Dunford: Iraqi Forces Must Maintain Pressure on ISIL

ABOARD AN AMERICAN MILITARY AIRCRAFT, April 23, 2016 — Now is not the time to stop and regroup in the fight against the Islamic State of Iraq and the Levant, Marine Corps Gen. Joe Dunford said after leaving Baghdad.

“The momentum has swung and … my experience tells me once you’ve got somebody in a headlock, you don’t let them go,” the chairman of the Joint Chiefs of Staff said today in an interview on his way to Cairo, Egypt’s capital city.

In the counter-ISIL campaign in Iraq, Iraqi forces have retaken Beiji, Ramadi and Hit and are pushing up the Tigris River Valley to Makhmur toward the eventual battle to retake Mosul, Dunford said.

ISIL is losing resources, leaders and heart as the Iraqis keep achieving battlefield successes, he said.

Maintaining Pressure on ISIL

“It’s important that we keep pressure on them -- we keep pushing and pushing -- at whatever the pace is the Iraqis can sustain,” he said. “It is their fight; it is their momentum.”

Dunford said that when he became chairman in October 2015, the Iraqis were reacting to ISIL. Now the shoe is on the other foot, he said, as the terrorists have to react to Iraqi military offensives.

“We want to make sure that continues,” Dunford said. “I don’t take that for granted, because we are dealing with a very adaptive and determined enemy.

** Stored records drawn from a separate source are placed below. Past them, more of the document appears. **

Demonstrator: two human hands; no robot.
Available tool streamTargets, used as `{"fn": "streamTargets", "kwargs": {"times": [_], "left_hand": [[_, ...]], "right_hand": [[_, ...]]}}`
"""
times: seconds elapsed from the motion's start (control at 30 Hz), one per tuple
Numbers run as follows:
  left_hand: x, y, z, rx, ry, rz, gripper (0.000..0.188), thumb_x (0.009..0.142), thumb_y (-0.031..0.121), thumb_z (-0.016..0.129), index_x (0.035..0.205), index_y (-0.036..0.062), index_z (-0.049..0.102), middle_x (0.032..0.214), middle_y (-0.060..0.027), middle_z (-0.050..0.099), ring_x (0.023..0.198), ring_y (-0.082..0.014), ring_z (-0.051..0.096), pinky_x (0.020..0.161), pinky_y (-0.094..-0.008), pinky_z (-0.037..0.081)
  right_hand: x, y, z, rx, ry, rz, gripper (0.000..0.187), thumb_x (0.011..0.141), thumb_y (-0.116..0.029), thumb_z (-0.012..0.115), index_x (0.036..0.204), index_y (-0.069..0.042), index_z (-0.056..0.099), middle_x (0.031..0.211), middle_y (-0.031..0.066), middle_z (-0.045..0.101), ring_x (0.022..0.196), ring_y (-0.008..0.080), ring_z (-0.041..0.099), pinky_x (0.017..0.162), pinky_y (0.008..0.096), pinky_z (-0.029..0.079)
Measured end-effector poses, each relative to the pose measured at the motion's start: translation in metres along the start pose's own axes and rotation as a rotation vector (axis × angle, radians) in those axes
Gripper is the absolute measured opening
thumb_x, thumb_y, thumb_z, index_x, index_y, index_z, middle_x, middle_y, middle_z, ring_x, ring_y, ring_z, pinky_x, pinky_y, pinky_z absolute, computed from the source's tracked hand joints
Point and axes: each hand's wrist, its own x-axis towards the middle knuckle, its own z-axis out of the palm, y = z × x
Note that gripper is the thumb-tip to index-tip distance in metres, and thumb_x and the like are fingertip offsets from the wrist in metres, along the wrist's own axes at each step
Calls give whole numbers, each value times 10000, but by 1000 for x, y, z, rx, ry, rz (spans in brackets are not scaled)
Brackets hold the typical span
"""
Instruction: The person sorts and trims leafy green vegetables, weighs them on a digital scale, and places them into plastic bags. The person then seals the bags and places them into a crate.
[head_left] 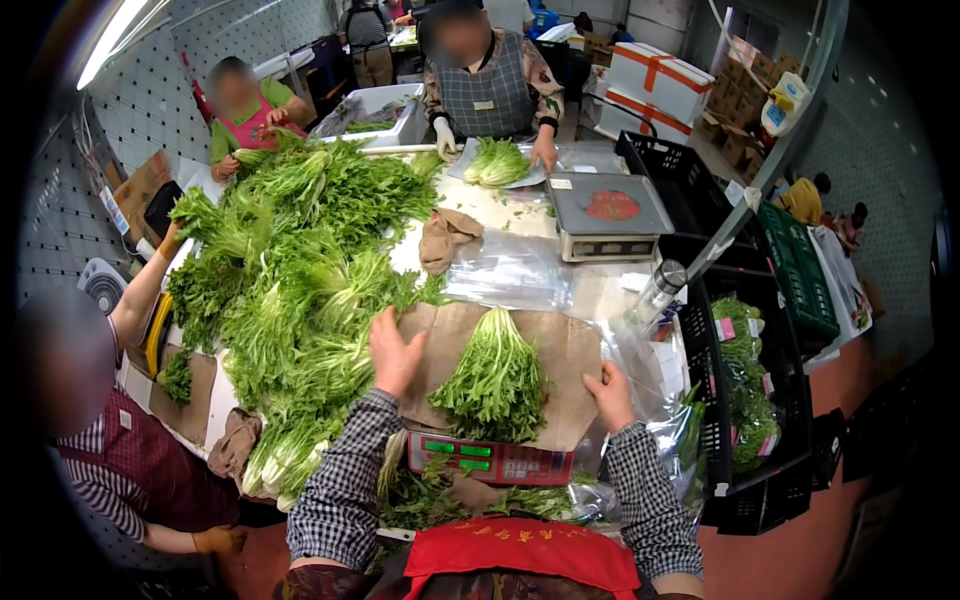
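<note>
A leafy head of frisée-like greens (490, 385) lies on a brown sheet (570, 345), its pale stem end pointing away from me. Under the sheet's near edge shows a red scale (535, 466) with green lit displays. My left hand (397, 352) is at the sheet's left edge, thumb and fingers apart, with nothing in it. At the right edge my right hand (610, 397) has its thumb and fingers closed on the sheet's border. A big heap of the same greens (320, 280) covers the table to the left.
Clear plastic bags (510, 270) and a crumpled brown cloth (448, 240) lie beyond the sheet. A second scale (612, 210) stands farther right, near a clear bottle (662, 285). Black crates (715, 420) with bagged greens line the right side. Co-workers stand left and across the table.
</note>
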Motion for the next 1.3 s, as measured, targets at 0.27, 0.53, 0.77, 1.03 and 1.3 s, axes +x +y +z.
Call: {"fn": "streamTargets", "kwargs": {"times": [0.27, 0.53, 0.77, 1.03, 1.3], "left_hand": [[8, -35, -33, -521, -279, -226, 179, 812, 96, 709, 868, -4, 572, 777, -10, 584, 634, -93, 515, 548, -266, 431], [-17, 94, -35, -660, -662, 151, 112, 896, 124, 609, 891, 34, 543, 772, 34, 507, 721, -68, 454, 631, -241, 403], [-39, 130, -3, -540, -552, 353, 159, 858, 120, 617, 878, -15, 535, 783, -107, 535, 738, -194, 518, 672, -340, 445], [-54, 121, 23, -349, -470, 394, 283, 901, 249, 634, 989, -20, 647, 960, -183, 594, 904, -331, 594, 809, -392, 483], [-58, 109, 34, -589, -408, 339, 228, 922, 129, 607, 1076, -34, 648, 991, -154, 622, 875, -246, 639, 756, -337, 511]], "right_hand": [[-11, -51, 20, 59, 0, -78, 333, 828, -56, 675, 1130, 43, 579, 831, 64, 679, 714, 103, 612, 622, 261, 487], [-41, -155, 95, -441, -174, -389, 317, 837, -79, 607, 1141, 4, 574, 861, 190, 676, 761, 312, 668, 665, 417, 530], [-55, -112, 127, -835, -247, -474, 318, 754, -57, 633, 1058, -6, 556, 1010, 197, 621, 841, 415, 641, 718, 491, 527], [-69, -89, 97, -355, -182, -439, 208, 870, -122, 626, 1034, 3, 650, 935, 191, 660, 767, 345, 662, 711, 399, 526], [-56, -86, 101, -350, -118, -59, 636, 841, -328, 733, 1308, 30, 492, 1142, 238, 650, 1079, 348, 640, 922, 399, 497]]}}
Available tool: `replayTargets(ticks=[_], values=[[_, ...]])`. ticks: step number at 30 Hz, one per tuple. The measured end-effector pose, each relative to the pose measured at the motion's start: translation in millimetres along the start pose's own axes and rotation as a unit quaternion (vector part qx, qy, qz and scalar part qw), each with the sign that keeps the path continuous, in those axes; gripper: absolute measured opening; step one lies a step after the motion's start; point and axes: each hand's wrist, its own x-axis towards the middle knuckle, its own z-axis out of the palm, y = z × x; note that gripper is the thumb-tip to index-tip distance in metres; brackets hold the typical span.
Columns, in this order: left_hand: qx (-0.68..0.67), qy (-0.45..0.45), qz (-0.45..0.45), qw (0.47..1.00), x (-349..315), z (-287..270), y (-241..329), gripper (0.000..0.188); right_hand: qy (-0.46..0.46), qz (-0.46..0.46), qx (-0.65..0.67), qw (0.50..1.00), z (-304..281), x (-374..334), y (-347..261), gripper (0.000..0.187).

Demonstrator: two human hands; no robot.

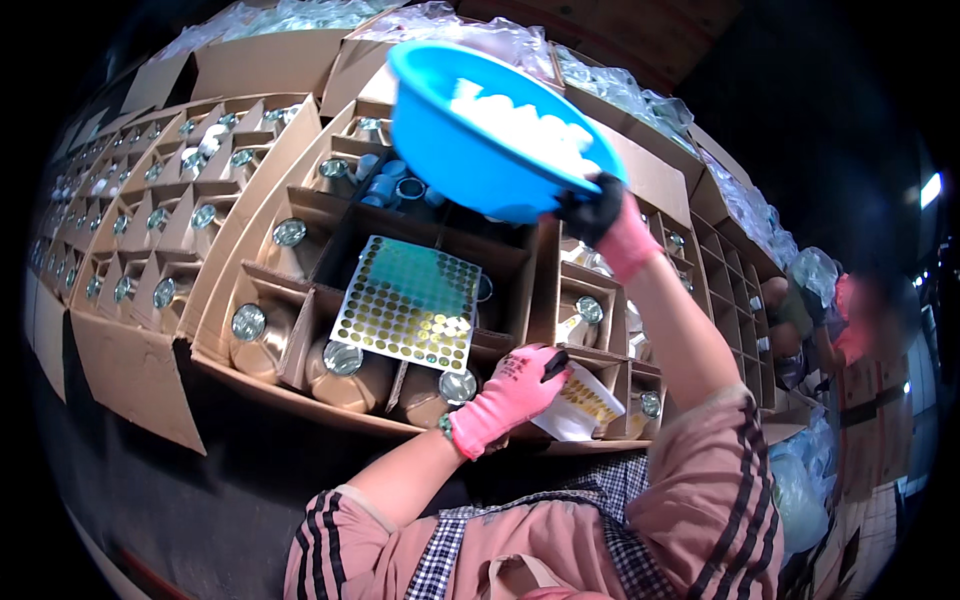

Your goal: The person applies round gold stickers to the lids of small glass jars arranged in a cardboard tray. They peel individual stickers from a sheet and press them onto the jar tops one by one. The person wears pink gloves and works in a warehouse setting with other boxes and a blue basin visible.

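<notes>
Blue basin (pixel 450 155): positioned tilted above the divided carton (pixel 505 258), gripped at its near right rim by the right hand (pixel 605 215), fingers closed on the edge. Maintain a firm grip and limit the tilt; excess slope would probably spill the white pieces (pixel 520 130). Hold clear of the glass bottles (pixel 340 385). Left hand (pixel 515 390): fingers curled at a bent, gold-dotted sheet (pixel 578 402); cannot tell whether they pinch it. Appearance: round, smooth, flared wall, wide mouth; contents overexposed.
</notes>
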Motion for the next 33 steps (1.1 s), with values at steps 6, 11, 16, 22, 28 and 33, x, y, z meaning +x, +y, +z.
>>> replayTargets(ticks=[6,11,16,22,28,33], values=[[0.005,0.009,0.052,0.999,-5,6,6,0.018,-0.032,-0.126,-0.092,0.987,-118,-94,-28,0.040],[0.015,-0.011,0.014,1.000,-7,1,9,0.019,0.049,-0.211,-0.088,0.972,-189,-144,-36,0.046],[0.015,0.063,0.014,0.998,-4,2,9,0.018,0.069,-0.324,-0.533,0.779,-243,-171,-28,0.033],[-0.225,0.139,-0.114,0.958,-10,-8,23,0.013,0.050,-0.225,-0.065,0.971,-283,-163,-5,0.029],[-0.372,0.157,-0.185,0.896,-10,-27,33,0.008,-0.089,-0.161,0.038,0.982,-225,-201,57,0.061],[-0.299,0.014,-0.224,0.927,-9,-36,48,0.018,-0.033,-0.188,-0.244,0.951,-184,-203,97,0.061]])
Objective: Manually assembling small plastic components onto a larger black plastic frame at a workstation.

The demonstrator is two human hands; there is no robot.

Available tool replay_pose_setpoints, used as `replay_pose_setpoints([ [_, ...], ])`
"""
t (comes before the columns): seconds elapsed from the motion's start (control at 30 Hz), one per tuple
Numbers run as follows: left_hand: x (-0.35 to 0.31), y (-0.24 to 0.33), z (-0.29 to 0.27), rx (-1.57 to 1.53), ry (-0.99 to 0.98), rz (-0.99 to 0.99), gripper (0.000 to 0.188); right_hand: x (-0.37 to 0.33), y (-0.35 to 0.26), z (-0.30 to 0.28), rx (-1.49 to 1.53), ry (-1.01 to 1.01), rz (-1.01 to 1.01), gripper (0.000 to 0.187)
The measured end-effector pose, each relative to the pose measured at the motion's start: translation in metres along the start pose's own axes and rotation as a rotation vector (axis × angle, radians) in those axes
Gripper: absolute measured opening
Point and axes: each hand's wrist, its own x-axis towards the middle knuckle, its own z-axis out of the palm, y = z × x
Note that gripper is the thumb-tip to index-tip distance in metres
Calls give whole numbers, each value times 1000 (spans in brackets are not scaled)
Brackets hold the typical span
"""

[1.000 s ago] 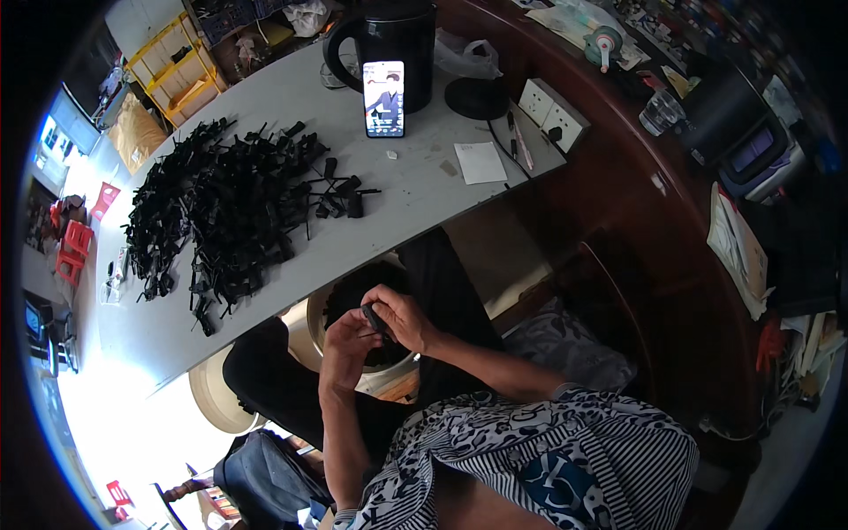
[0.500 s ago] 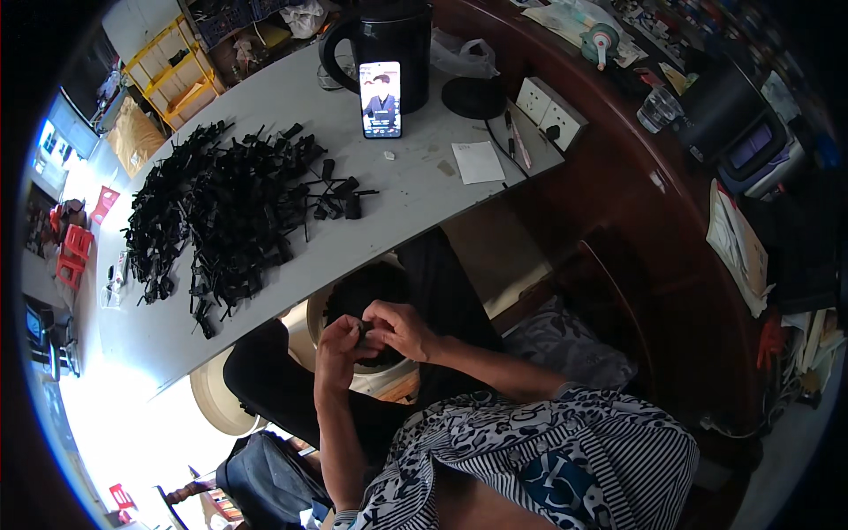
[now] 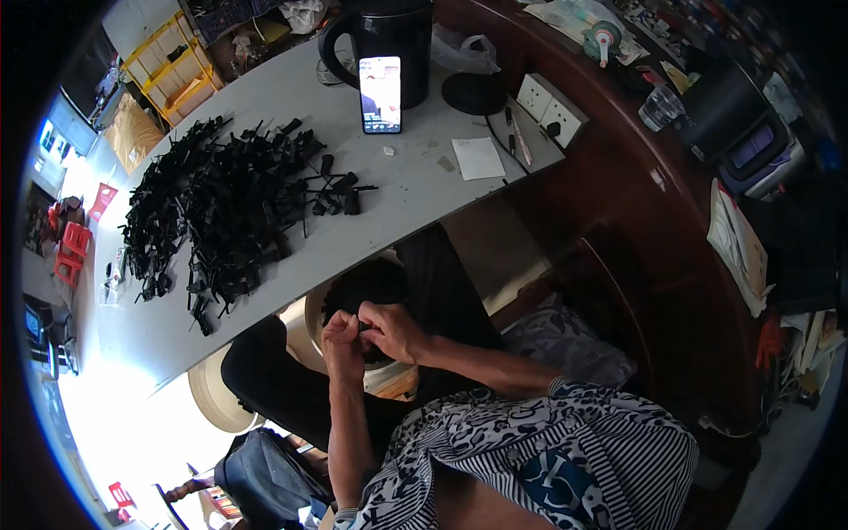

As soon as you become complacent and you think this is breaking our way, that’s probably the most dangerous time.”

However, Iraqi military leaders now possess a degree of confidence they didn’t exhibit last year, the chairman said.

Solvable Problems

Still, Iraqi leaders are cognizant about the status of their forces, Dunford said.

“They know about the ammunition problems,” he said. “They know about the shortfalls in training; they know about the manning levels and the leadership gaps; they know about maintenance and spare parts; they know they have to figure out how to sustain the fight from a logistics standpoint.

“They know this,” Dunford continued. “But, they also now know that a problem is a problem and that they can be solved if they work together and work with us and work with the coalition.”

The chairman said this is a healthy attitude to have as the Iraqi forces confront more combat.

“I am a big guy on the psychological factors and the human factors as the difference between winning and losing,” Dunford said. “When do you win? You win when the other guys thinks he lost.”